*Task description*: Filter these entries down to the lines that hold the word "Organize", and show each of them.

*Data to use*:
=-=-=-=-=

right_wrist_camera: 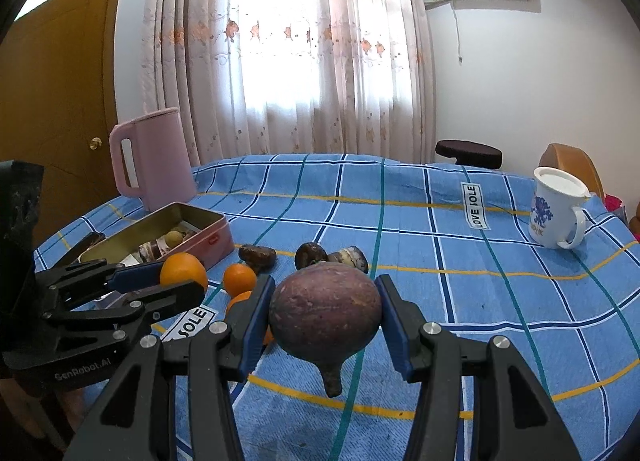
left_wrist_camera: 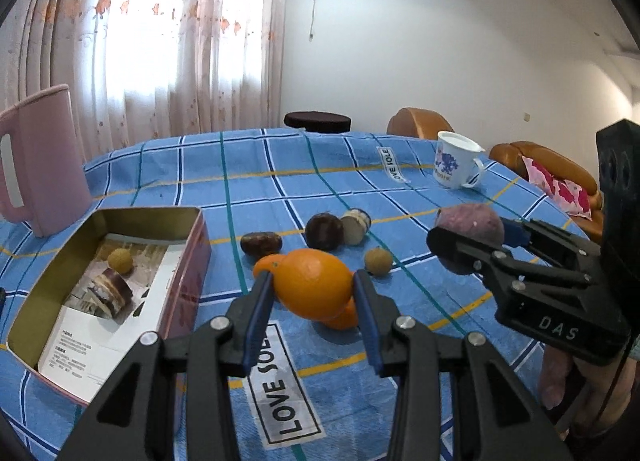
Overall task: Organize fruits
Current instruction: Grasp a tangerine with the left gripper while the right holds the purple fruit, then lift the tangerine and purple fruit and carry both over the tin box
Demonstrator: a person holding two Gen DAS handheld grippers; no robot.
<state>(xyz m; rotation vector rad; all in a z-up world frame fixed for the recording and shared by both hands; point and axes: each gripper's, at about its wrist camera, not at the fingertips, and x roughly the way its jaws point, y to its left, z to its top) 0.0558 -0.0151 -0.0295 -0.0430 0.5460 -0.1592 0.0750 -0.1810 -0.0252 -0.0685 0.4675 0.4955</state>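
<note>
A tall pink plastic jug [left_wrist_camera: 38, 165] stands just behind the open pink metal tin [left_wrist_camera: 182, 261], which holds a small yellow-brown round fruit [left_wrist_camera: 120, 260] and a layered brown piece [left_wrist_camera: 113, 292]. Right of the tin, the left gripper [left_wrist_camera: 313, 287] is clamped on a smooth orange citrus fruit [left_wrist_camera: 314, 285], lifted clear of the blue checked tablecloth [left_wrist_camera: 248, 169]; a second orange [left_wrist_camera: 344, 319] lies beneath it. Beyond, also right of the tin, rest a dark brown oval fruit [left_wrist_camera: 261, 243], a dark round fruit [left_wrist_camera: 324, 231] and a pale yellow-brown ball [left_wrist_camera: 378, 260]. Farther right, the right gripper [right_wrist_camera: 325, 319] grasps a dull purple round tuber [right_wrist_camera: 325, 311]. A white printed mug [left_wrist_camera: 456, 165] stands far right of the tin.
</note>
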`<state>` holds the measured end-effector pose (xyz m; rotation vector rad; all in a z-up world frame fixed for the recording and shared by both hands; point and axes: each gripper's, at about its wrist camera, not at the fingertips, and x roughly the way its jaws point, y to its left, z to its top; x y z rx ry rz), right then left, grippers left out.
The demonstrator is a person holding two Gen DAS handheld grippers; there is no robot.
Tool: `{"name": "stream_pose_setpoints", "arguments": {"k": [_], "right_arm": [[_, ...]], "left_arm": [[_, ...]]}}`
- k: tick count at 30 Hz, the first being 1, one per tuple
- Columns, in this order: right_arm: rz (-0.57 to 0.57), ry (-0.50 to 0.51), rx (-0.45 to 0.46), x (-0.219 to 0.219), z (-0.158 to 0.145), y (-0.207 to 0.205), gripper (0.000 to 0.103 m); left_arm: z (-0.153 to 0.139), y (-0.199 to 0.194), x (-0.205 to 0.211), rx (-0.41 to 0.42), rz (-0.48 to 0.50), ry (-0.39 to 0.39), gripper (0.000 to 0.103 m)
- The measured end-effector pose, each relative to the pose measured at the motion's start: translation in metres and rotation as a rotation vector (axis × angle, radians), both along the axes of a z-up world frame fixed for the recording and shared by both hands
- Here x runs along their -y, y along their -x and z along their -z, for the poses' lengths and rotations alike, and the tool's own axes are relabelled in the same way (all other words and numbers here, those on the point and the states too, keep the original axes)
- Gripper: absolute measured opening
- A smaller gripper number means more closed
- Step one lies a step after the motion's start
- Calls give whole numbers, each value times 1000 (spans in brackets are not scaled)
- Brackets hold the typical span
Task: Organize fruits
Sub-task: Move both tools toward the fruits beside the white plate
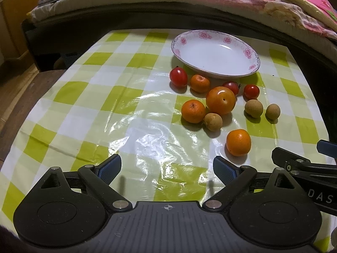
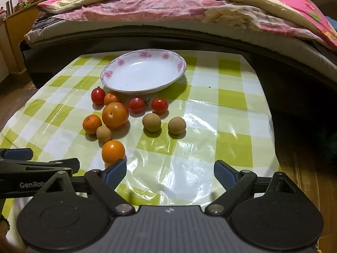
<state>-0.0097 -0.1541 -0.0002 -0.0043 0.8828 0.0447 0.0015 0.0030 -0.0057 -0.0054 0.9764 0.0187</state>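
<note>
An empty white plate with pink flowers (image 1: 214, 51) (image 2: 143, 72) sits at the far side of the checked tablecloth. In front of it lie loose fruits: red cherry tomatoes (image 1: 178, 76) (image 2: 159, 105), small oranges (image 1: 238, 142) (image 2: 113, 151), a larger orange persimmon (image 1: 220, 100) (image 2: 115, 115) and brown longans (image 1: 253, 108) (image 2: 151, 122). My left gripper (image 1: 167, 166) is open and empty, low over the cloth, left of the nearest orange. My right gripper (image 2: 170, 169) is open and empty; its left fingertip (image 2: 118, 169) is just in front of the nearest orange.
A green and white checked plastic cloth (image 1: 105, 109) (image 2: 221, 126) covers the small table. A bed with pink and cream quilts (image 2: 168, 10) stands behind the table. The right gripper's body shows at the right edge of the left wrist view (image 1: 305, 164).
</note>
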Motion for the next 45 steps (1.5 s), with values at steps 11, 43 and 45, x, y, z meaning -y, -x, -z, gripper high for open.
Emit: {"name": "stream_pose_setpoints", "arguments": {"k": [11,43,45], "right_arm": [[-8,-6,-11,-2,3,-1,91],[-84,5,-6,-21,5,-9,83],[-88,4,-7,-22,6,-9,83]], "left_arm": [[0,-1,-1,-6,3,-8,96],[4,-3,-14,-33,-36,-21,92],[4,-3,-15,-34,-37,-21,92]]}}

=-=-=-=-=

*Output of the exercise*:
Overall task: Organize fruits
Task: Organize fruits

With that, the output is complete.